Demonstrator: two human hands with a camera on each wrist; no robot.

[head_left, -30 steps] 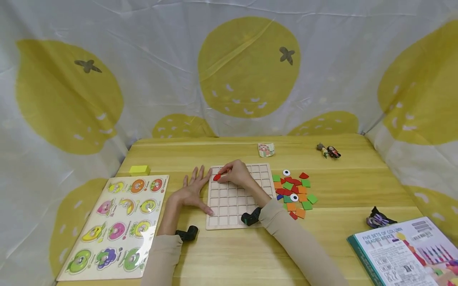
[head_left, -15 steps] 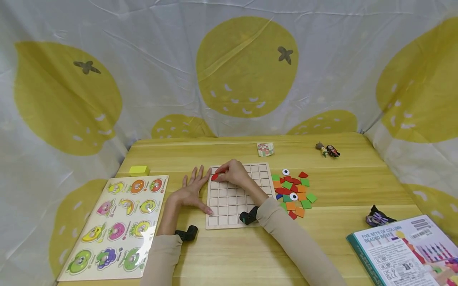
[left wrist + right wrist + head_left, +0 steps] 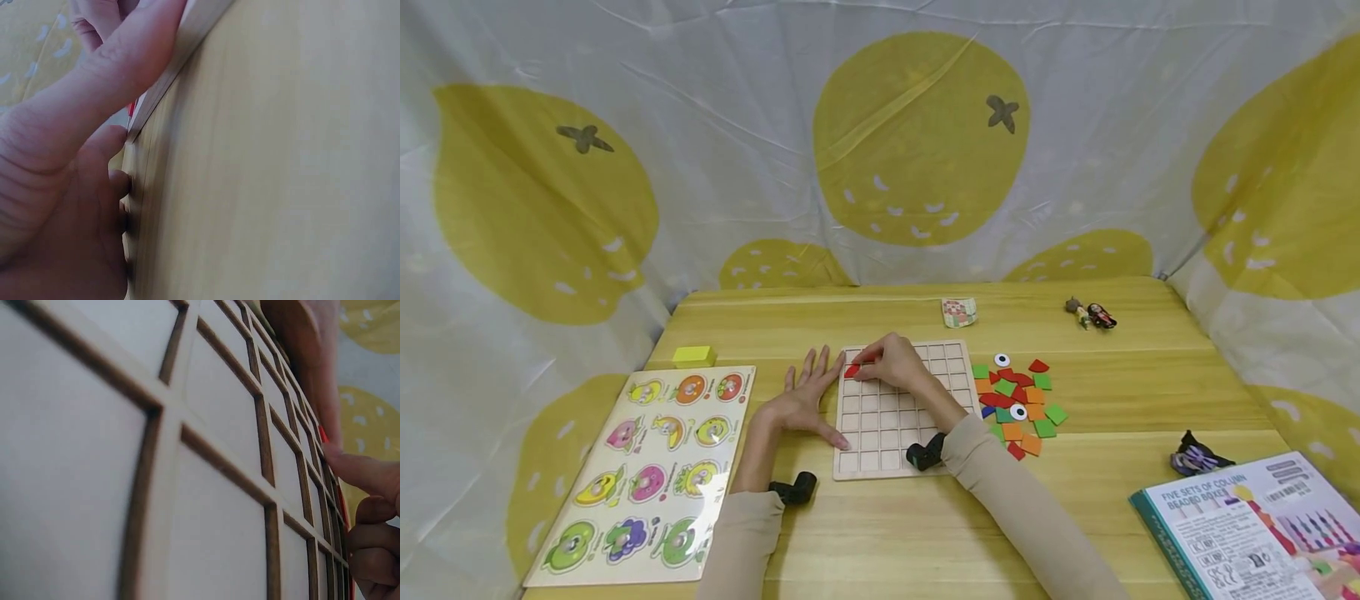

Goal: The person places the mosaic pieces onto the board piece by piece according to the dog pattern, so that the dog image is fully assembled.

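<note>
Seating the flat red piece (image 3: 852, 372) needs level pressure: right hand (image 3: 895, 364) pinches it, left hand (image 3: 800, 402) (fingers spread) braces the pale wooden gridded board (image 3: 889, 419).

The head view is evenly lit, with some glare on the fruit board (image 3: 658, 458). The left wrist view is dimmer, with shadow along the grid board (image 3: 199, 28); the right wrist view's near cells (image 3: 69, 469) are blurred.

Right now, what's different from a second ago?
The red piece shifted slightly left on the gridded board, and the right hand went with it, not letting go. The left hand stayed spread at the board's edge; the loose pieces stayed put.
</note>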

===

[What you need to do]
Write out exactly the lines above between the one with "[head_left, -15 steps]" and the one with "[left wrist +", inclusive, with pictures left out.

[Task response]
[head_left, -15 steps] 
[left wrist + right wrist + head_left, +0 steps] 

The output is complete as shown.